» **WHAT THE EXERCISE ASKS**
The answer must consist of every line below that holds the word "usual".
- Opening Delimiter -
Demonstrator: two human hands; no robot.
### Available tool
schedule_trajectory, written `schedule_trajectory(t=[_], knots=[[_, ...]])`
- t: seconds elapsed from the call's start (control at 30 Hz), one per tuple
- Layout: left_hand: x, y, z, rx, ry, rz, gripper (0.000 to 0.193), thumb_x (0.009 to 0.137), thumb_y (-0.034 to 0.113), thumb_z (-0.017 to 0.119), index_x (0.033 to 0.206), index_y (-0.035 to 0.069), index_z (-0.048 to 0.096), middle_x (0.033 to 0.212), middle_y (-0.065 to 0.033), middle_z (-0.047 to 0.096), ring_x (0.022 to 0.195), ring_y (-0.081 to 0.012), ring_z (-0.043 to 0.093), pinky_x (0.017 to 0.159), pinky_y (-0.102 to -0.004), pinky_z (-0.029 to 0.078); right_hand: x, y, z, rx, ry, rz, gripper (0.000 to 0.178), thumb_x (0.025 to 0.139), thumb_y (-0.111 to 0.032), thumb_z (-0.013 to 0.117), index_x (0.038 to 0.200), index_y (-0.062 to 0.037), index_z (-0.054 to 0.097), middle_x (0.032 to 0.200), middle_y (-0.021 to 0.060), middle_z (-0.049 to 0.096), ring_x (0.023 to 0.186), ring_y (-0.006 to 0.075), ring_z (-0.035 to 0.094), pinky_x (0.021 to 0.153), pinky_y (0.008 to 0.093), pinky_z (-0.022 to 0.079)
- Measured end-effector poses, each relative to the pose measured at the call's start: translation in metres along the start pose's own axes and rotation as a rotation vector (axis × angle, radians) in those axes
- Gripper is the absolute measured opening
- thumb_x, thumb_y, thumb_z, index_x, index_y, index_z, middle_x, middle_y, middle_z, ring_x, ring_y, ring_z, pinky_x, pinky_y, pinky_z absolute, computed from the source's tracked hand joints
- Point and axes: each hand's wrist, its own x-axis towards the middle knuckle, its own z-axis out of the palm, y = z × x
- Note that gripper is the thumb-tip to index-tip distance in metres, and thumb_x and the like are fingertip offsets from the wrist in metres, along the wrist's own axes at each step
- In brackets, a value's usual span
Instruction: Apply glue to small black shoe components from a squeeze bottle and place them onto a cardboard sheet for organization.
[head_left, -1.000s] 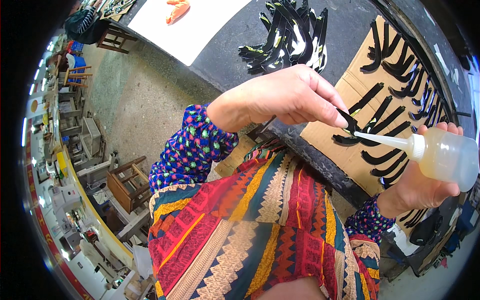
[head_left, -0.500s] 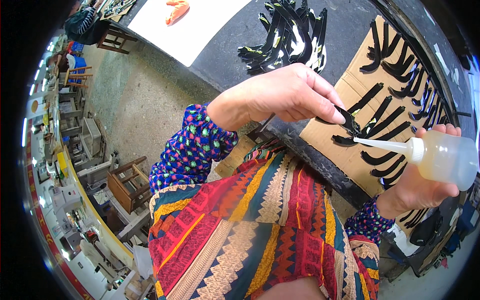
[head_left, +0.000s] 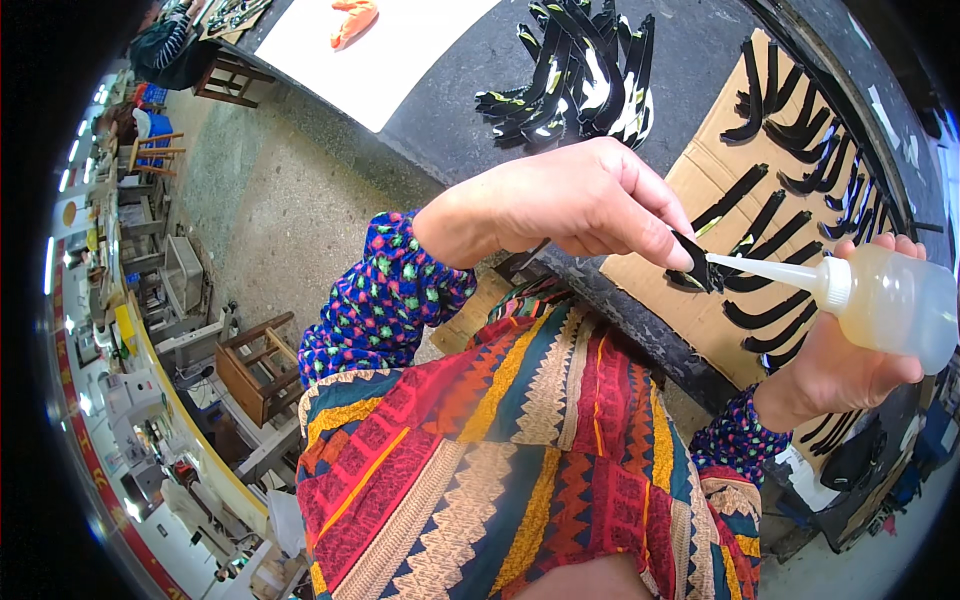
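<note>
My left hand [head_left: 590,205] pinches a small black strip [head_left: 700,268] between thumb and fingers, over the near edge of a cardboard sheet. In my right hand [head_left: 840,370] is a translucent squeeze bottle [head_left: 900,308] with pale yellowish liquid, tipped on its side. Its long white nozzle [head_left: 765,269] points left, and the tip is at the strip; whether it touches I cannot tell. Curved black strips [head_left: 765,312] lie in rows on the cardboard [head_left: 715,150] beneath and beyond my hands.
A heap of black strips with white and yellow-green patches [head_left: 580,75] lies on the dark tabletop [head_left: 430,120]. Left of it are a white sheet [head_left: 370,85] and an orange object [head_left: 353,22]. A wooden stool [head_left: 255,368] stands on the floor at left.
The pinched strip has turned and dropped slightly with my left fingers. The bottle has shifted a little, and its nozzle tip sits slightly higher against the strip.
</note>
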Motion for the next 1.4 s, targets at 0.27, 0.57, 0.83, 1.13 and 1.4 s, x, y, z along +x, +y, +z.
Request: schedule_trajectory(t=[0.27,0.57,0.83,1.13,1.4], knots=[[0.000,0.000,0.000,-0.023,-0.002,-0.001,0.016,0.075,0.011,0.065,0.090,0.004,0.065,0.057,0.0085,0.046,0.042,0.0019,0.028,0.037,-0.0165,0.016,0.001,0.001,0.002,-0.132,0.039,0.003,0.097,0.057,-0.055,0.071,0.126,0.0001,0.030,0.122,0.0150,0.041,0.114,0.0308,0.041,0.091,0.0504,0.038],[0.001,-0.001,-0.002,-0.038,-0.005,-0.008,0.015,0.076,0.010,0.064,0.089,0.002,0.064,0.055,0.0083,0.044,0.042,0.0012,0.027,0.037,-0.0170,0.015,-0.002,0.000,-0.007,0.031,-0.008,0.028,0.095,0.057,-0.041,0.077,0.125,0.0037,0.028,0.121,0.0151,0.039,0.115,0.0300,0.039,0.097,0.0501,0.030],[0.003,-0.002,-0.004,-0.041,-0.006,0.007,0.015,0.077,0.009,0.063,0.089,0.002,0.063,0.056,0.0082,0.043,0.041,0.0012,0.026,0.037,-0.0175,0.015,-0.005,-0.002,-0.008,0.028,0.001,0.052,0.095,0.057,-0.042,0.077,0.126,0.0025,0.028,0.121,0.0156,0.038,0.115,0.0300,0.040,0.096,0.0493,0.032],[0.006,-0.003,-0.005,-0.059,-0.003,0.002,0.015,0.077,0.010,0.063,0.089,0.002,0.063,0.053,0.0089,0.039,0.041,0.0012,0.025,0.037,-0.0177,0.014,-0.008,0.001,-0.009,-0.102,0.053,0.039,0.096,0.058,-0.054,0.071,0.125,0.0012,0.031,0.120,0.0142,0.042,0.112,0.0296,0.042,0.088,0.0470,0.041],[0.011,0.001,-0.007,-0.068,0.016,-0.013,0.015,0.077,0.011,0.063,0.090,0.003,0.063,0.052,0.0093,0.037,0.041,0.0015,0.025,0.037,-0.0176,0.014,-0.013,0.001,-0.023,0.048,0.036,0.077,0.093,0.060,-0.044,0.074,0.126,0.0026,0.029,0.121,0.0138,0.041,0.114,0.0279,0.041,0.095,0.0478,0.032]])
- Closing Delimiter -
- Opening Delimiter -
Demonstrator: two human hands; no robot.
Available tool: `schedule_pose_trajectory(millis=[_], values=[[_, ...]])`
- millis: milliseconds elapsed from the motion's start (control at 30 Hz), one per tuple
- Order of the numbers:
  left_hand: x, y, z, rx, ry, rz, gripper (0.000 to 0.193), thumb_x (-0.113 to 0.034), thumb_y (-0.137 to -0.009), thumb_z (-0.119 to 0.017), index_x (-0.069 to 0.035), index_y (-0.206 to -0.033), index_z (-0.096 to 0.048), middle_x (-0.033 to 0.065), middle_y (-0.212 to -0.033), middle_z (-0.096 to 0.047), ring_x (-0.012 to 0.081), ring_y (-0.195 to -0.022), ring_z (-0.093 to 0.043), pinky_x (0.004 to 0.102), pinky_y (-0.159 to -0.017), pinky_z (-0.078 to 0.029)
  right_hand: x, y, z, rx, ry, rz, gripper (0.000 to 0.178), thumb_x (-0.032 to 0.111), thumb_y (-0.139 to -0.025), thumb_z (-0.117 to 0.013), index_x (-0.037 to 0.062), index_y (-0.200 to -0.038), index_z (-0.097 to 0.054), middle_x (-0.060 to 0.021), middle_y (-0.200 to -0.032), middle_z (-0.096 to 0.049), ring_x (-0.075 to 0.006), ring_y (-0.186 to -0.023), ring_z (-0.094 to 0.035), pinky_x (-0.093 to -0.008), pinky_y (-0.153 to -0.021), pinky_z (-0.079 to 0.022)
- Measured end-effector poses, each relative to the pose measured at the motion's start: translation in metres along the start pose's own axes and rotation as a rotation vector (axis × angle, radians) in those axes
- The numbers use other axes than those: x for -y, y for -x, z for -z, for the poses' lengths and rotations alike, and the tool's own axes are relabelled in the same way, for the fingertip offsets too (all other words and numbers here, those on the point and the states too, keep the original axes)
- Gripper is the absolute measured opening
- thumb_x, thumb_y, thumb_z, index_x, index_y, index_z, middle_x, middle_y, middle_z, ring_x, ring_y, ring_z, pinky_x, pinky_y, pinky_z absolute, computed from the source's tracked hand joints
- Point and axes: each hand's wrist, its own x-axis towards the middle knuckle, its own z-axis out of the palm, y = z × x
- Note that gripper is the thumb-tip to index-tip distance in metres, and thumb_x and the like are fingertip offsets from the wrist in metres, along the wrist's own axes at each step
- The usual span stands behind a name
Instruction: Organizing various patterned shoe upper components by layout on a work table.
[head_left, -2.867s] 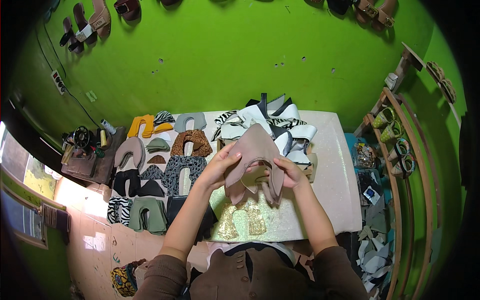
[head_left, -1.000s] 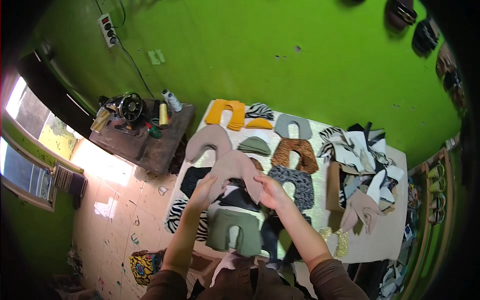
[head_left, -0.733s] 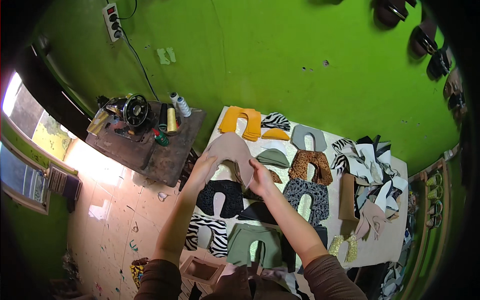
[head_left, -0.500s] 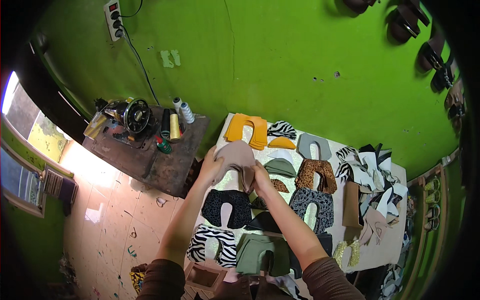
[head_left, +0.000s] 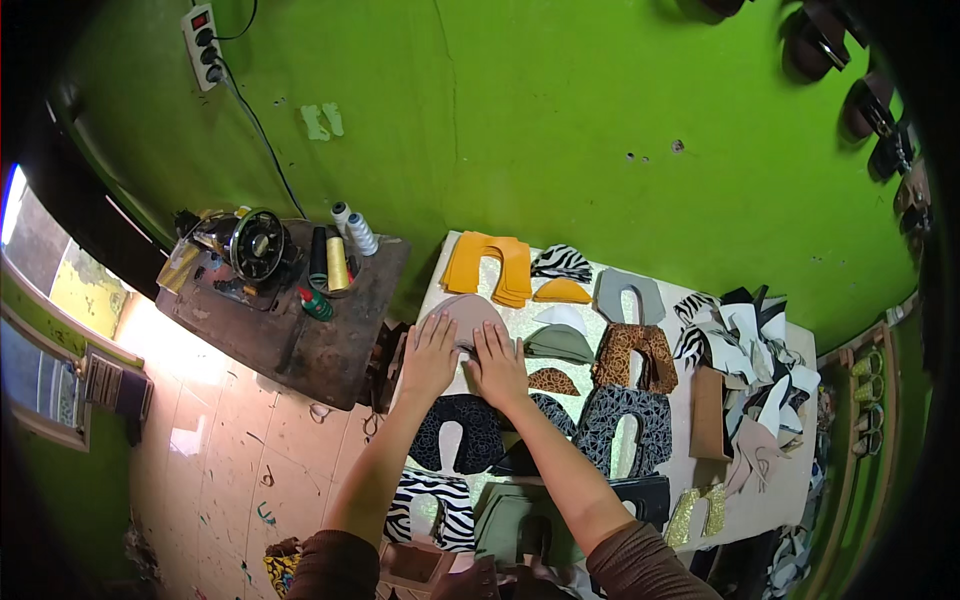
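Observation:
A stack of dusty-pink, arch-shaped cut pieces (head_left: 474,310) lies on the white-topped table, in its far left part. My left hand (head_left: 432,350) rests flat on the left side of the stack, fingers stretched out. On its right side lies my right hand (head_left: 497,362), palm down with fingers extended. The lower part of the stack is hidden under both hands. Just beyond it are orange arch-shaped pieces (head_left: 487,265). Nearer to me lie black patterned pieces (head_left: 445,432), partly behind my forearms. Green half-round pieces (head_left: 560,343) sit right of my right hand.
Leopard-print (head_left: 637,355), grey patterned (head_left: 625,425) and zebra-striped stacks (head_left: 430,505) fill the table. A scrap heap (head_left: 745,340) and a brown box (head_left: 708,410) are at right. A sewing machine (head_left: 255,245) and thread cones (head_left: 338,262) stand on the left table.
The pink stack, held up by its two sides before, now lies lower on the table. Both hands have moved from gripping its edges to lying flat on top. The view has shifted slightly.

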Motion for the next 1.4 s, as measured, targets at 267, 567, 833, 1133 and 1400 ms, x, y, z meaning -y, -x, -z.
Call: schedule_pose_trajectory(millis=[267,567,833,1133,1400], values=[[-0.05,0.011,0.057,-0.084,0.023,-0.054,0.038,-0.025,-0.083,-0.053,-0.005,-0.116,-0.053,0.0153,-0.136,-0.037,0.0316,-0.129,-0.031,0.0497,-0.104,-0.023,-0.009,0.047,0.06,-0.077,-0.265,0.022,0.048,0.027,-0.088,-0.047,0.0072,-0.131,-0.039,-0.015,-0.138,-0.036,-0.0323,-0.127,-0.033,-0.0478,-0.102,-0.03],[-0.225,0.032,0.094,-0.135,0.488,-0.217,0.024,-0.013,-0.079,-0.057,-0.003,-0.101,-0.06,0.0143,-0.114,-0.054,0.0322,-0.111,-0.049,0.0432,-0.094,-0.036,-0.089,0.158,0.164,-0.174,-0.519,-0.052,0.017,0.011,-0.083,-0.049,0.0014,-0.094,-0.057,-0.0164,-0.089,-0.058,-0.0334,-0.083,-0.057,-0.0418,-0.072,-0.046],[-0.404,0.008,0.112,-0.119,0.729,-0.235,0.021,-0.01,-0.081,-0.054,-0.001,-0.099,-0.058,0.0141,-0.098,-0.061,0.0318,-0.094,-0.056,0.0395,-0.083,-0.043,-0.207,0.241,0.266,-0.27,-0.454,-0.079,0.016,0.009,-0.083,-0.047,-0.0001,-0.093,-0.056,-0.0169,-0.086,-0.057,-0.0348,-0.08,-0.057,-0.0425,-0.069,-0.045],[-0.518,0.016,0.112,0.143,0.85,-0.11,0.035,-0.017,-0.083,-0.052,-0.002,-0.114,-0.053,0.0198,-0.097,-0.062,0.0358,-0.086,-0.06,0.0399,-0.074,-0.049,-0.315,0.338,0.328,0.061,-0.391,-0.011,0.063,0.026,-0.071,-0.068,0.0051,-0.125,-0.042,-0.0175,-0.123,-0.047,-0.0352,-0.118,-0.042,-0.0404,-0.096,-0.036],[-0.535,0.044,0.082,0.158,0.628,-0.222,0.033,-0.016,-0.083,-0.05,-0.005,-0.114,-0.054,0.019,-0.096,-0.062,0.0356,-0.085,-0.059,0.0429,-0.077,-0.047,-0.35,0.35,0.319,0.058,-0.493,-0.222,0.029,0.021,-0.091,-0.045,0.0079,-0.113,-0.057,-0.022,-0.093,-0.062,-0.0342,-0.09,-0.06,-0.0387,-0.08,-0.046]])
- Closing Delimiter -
» **FINISHED EXERCISE**
- In brackets, a value's usual span
- The usual span stands behind a name

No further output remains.